My assumption is that they both represent valid SQL identifiers, so it stands
to reason that `%I` should result in a valid identifier for both of them (or
neither one).

Kind Regards,
  Jason Dusek


Re: regclass and format('%I')

От
"David G. Johnston"
Дата:
On Fri, Mar 13, 2015 at 12:18 PM, Jason Dusek <jason.dusek@gmail.com> wrote:
Hi All,

The difference in how format handles `regclass` and `name` seems like an
inconsistency:

    WITH conversions(casts, format, result) AS (
    VALUES (ARRAY['name']::regtype[],             '%I', format('%I',
name('select'))),
           (ARRAY['name']::regtype[],             '%L', format('%L',
name('select'))),
           (ARRAY['name']::regtype[],             '%s', format('%s',
name('select'))),
           (ARRAY['regclass']::regtype[],         '%I', format('%I',
regclass('select'))),
           (ARRAY['regclass']::regtype[],         '%L', format('%L',
regclass('select'))),
           (ARRAY['regclass']::regtype[],         '%s', format('%s',
regclass('select'))),
           (ARRAY['regclass', 'name']::regtype[], '%I', format('%I',
name(regclass('select')))),
           (ARRAY['regclass', 'name']::regtype[], '%L', format('%L',
name(regclass('select')))),
           (ARRAY['regclass', 'name']::regtype[], '%s', format('%s',
name(regclass('select'))))
    ) SELECT * FROM conversions;
          casts      | format |    result
    -----------------+--------+--------------
     {name}          | %I     | "select"
     {name}          | %L     | 'select'
     {name}          | %s     | select
     {regclass}      | %I     | """select"""
     {regclass}      | %L     | '"select"'
     {regclass}      | %s     | "select"
     {regclass,name} | %I     | """select"""
     {regclass,name} | %L     | '"select"'
     {regclass,name} | %s     | "select"

My assumption is that they both represent valid SQL identifiers, so it stands
to reason that `%I` should result in a valid identifier for both of them (or
neither one).

​All three of the %I results are valid identifiers.

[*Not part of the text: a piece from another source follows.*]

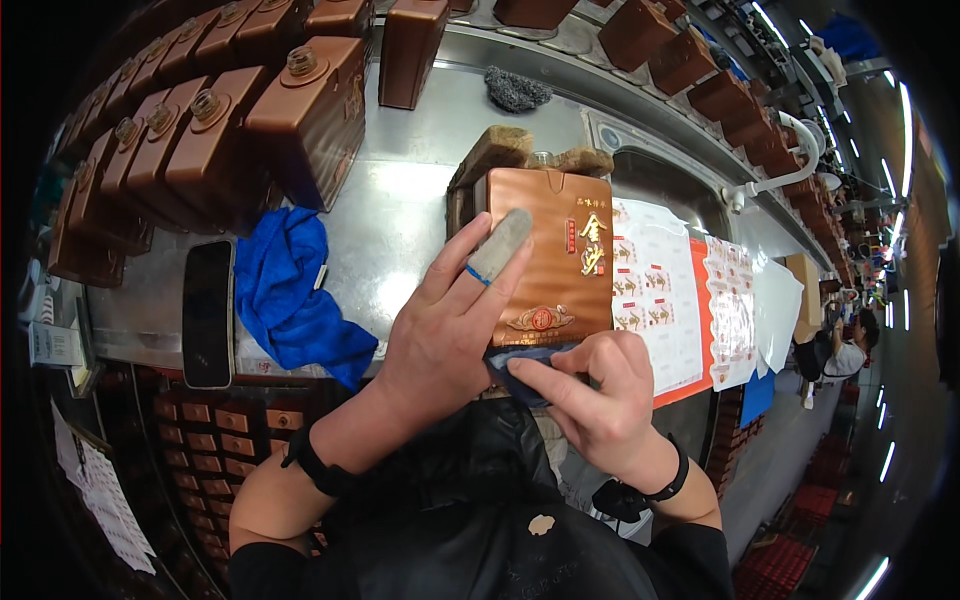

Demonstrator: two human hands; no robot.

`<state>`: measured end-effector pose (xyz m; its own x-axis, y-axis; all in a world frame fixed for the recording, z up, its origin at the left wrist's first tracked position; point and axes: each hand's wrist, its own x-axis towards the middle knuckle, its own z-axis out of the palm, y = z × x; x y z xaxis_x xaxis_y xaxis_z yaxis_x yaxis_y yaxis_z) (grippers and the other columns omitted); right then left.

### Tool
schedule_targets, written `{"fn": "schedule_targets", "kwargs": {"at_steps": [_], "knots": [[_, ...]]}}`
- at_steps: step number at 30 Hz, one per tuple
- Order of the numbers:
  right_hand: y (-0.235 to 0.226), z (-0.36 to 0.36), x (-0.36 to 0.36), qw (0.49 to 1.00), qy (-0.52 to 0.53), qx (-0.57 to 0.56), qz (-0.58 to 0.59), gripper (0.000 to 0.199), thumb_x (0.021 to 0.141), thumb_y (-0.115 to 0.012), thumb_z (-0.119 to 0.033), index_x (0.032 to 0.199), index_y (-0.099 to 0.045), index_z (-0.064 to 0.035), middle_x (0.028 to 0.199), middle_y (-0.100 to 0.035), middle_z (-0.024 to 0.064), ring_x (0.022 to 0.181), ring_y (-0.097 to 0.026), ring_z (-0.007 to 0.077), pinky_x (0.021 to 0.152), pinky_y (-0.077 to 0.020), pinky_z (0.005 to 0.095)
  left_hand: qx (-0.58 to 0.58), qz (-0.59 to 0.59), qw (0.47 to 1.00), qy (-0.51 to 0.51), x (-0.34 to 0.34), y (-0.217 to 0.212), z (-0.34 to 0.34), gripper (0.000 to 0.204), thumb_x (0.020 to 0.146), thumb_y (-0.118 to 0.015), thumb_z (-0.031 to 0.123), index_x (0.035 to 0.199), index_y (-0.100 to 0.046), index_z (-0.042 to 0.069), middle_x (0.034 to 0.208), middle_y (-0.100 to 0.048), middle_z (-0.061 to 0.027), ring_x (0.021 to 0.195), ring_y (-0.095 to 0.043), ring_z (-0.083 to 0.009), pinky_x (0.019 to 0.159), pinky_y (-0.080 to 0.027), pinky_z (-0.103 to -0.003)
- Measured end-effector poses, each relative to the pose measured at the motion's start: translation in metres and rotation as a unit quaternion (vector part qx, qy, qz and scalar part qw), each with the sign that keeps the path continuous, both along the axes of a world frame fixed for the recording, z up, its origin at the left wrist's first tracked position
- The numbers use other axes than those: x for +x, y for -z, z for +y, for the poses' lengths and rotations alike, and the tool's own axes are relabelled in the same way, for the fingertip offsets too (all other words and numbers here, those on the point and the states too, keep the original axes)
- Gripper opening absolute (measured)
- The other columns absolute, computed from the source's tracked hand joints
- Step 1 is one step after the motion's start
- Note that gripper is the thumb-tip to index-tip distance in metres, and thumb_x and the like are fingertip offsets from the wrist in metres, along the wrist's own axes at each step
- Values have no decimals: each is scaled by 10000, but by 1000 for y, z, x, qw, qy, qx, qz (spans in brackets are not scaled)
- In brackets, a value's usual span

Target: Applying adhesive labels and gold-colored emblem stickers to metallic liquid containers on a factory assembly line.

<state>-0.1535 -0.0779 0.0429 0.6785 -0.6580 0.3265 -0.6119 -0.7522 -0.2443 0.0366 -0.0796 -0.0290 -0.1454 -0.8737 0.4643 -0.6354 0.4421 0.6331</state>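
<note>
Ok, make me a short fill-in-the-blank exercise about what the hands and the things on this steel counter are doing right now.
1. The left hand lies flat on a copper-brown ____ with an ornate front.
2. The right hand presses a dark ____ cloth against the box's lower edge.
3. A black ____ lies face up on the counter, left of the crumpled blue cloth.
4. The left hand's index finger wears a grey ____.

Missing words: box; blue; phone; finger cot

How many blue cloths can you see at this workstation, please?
2. One blue cloth lies crumpled on the steel table, left of the brown bottle. A darker one is under the right hand at the bottle's lower edge. Others may be hidden.
</note>
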Motion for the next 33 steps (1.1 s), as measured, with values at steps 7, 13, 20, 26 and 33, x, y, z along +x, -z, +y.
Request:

regclass performs the same conversion that %I performs.  But since the output of the regclass conversion is a valid identifier, with double-quotes, the %I adds another pair of double-quotes and doubles-up the existing pair thus leaving you with 6.

<select> is a reserved word and thus can only be used as an identifier if it is surrounded in double-quotes.  name() doesn't care (not that it is user-documented that I can find) about making its value usable as an identifier so when its output goes through %I you get the expected value.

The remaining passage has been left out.